Наконец, он был вынужден положить шоколад на кушетку и сесть рядом с ее шляпой. Он распылил чемодан, содержимое которого посыпалось на пол.
— А что это?
— Одежда, — ответил Джерек, — для вас. Красивая?
Она поглядела вниз на обилие цвета и разнообразие материала. Ткани мерцали. Их красоту нельзя было отрицать, и все цвета шли ей. Губы миссис Ундервуд раскрылись, щеки покраснели. Но она поддела платье сапожком.
— Это неподходящая одежда для хорошо воспитанной леди, — сказала она. — Вы должны убрать ее.
Он был разочарован, он был обижен.
— Но?… Убрать?
— Мое платье вполне меня устраивает. Правда, ему требуется небольшая чистка, но в этой… в этой клетке я нигде не могла обнаружить даже кусочка мыла?

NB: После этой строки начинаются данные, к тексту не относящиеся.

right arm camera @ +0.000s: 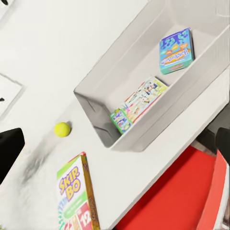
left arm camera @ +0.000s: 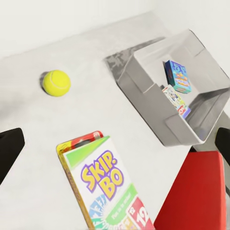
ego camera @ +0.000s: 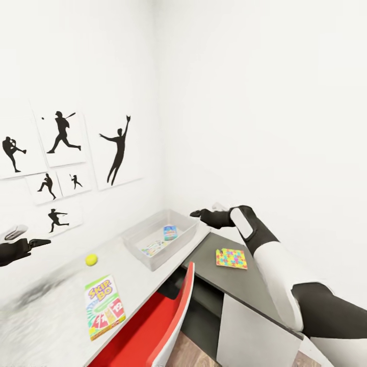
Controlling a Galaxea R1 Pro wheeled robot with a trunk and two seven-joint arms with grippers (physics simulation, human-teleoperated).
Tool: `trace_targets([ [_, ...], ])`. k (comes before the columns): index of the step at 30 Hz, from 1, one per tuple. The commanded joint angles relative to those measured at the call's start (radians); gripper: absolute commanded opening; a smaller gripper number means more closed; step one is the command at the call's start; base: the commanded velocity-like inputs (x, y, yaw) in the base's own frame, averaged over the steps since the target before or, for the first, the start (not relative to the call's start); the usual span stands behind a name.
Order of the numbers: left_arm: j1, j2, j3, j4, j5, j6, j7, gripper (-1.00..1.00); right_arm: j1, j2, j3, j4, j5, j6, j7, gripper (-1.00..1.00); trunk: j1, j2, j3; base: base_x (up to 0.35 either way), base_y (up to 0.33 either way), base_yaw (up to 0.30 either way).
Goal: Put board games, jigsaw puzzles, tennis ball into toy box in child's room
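The Skip-Bo box (ego camera: 104,306) lay flat at the head view's lower left, long axis running away from the camera, below the open, empty left tool (ego camera: 35,243). The right tool (ego camera: 196,214), also open and empty, hovered beside the toy box (ego camera: 133,240), farther off.

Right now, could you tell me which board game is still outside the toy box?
The Skip-Bo box, lying on the table; the other two lie inside the toy box.

"SKIP-BO", "12" on game box (left arm camera: 108,189)
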Motion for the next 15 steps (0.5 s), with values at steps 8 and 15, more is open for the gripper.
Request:
trace_targets([
  [8, 0.0, 0.0, 0.001, 0.0, 0.003, 0.006, -0.001, 1.0, 0.092, -0.002, -0.002, -0.179, 0.008, 0.087, 0.022, 1.0, 0.0, -0.001, 0.0, -0.068, 0.128, 0.0],
  [15, 0.0, 0.0, 0.001, 0.0, 0.002, 0.006, 0.002, 1.0, 0.1, -0.001, -0.001, -0.191, 0.008, 0.09, 0.022, 1.0, 0.0, -0.001, 0.0, -0.108, 0.123, 0.0],
])
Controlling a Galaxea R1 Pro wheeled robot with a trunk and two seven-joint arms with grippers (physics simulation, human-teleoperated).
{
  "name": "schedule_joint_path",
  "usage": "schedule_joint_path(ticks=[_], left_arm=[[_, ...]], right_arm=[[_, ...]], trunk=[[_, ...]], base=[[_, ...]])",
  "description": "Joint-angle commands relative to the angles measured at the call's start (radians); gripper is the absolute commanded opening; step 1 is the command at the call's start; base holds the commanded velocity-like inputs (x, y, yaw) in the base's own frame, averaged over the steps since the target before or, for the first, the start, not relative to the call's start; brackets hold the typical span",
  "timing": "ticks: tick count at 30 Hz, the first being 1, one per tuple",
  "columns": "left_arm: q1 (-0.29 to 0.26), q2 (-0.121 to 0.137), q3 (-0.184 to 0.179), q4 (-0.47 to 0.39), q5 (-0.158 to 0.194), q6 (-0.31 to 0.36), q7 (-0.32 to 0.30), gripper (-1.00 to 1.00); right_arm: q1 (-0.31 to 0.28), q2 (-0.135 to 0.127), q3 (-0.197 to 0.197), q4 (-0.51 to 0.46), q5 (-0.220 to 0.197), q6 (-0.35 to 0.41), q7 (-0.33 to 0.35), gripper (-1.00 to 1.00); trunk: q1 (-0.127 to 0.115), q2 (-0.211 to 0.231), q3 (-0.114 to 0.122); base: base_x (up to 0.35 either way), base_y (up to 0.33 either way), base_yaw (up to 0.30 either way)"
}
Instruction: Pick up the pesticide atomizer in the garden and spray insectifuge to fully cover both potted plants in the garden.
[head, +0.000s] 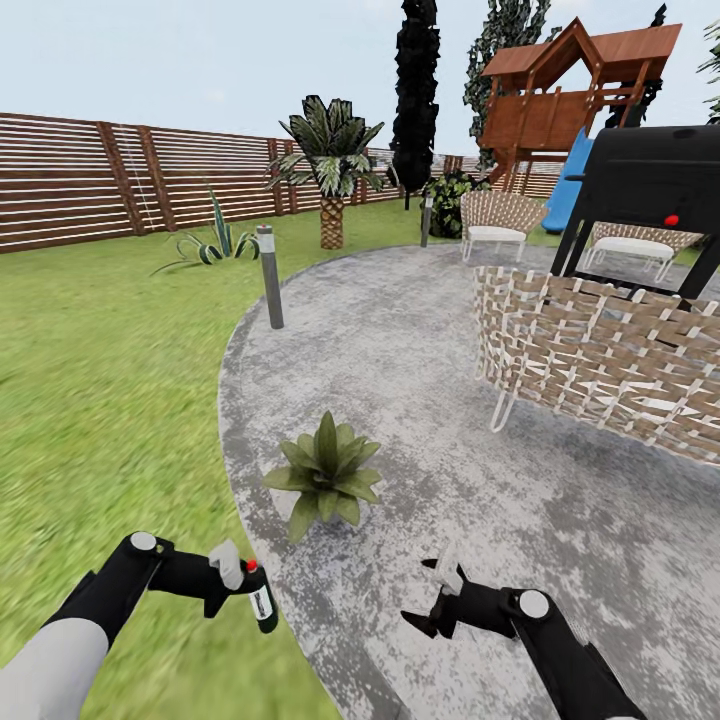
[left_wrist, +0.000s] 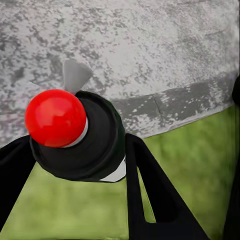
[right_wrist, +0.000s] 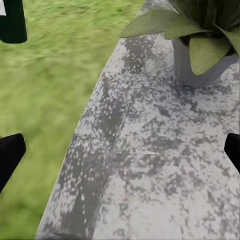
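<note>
While the robot stands at the near edge of the paved patio (head: 450, 480), its left pincer (head: 232, 578) is clamped on the pesticide atomizer (head: 260, 600), which hangs low at the near left, over the line where lawn (head: 100, 400) meets stone. In the left wrist view the bottle's dark head with its red button (left_wrist: 55, 118) sits squarely between the two black fingers (left_wrist: 150, 200), so the grip looks firm and the top is free to be pressed; a grey nozzle tab (left_wrist: 76, 75) points out toward the paving, which seems a sensible aim for spraying forward.

One potted plant (head: 325, 475) stands on the patio just beyond both arms, a little right of the bottle and near the patio's curved edge. The right wrist view shows its broad leaves over a grey pot (right_wrist: 200, 70) on the stone. I judge the bottle is held close so the spray can reach the whole rosette, though the nozzle may need turning toward it.

The right pincer (head: 438, 600) hovers empty over the paving at the near right, its fingers spread apart, kept clear of the plant.

Farther off are a bollard lamp (head: 270, 275), a wicker chair (head: 600, 350), a palm (head: 330, 160) and the slatted fence (head: 100, 180). A second such plant I cannot make out for certain.
</note>
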Motion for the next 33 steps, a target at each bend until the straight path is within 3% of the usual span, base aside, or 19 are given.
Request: schedule_joint_path(ticks=[1,4,7,8,11,16,19,20,24,33], left_arm=[[-0.001,-0.001,0.003,-0.006,-0.011,0.001,-0.014,-1.00],[-0.001,-0.001,-0.033,-0.010,-0.015,0.001,-0.028,-1.00],[0.000,-0.001,-0.130,-0.013,-0.016,0.005,-0.034,-1.00],[0.001,-0.002,-0.147,-0.013,-0.016,0.006,-0.035,-1.00],[0.001,-0.008,-0.171,-0.020,-0.015,0.006,-0.036,-1.00],[0.005,-0.028,-0.181,-0.053,-0.016,0.003,-0.036,-1.00],[0.005,-0.047,-0.201,-0.057,-0.017,0.001,-0.036,-1.00],[0.004,-0.058,-0.227,-0.059,-0.017,0.002,-0.035,-1.00],[0.002,-0.075,-0.257,-0.063,-0.016,0.002,-0.035,-1.00],[0.002,-0.112,-0.263,-0.063,-0.017,-0.008,-0.038,-1.00]], right_arm=[[-0.006,0.001,0.008,-0.004,0.011,-0.009,0.002,1.00],[-0.016,0.007,0.018,-0.014,0.012,-0.008,0.005,1.00],[-0.021,0.030,0.048,-0.020,0.012,-0.008,0.007,1.00],[-0.022,0.034,0.064,-0.020,0.013,-0.008,0.006,-1.00],[-0.024,0.041,0.098,-0.022,0.012,-0.008,0.007,-1.00],[-0.024,0.049,0.120,-0.027,0.011,-0.008,0.008,-1.00],[-0.024,0.075,0.143,-0.034,0.012,-0.008,0.050,-1.00],[-0.024,0.092,0.147,-0.039,0.013,-0.007,0.073,-1.00],[-0.024,0.112,0.150,-0.061,0.013,0.009,0.089,-1.00],[-0.025,0.115,0.152,-0.110,0.012,0.043,0.093,-1.00]], trunk=[[0.000,0.000,-0.001],[0.000,0.000,-0.001],[0.000,0.000,-0.001],[0.000,0.000,-0.001],[0.000,0.000,-0.001],[0.000,0.000,-0.001],[0.000,0.000,-0.001],[0.000,0.000,-0.001],[0.000,0.000,-0.001],[0.000,0.000,-0.001]], base=[[0.000,0.000,0.000],[0.000,0.000,0.000],[0.000,0.000,0.000],[0.000,0.000,0.000],[0.000,0.000,0.000],[0.000,0.000,0.000],[0.000,0.000,0.000],[0.000,0.000,0.000],[0.000,0.000,0.000],[0.000,0.000,0.000]])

— Вам не надоела, миссис Амелия Ундервуд, та одежда, что вы носите?
— Нет! Вот если бы я имела кусочек мыла…
— Хорошо, — он сделал жест Кольцом. Одежда у ее ног поднялась в воздух, изменила форму и цвет и поплыла к кушетке. Теперь рядом с шоколадом и шляпой лежали в ряд шесть одинаковых наборов, укомплектованных даже соломенными шляпами, каждый в точности повторял ее одеяние.
— Благодарю вас, — она стала чуть снисходительней, — это намного лучше, — она нахмурилась. — Может быть, в конце концов, вы и не такой.
Обрадованный, что сделал нечто, заслуживающее ее одобрение, Джерек решил объявить о своих чувствах. Он аккуратно встал на одно колено, приложил обе руки к сердцу и поднял глаза к небесам с видом обожания.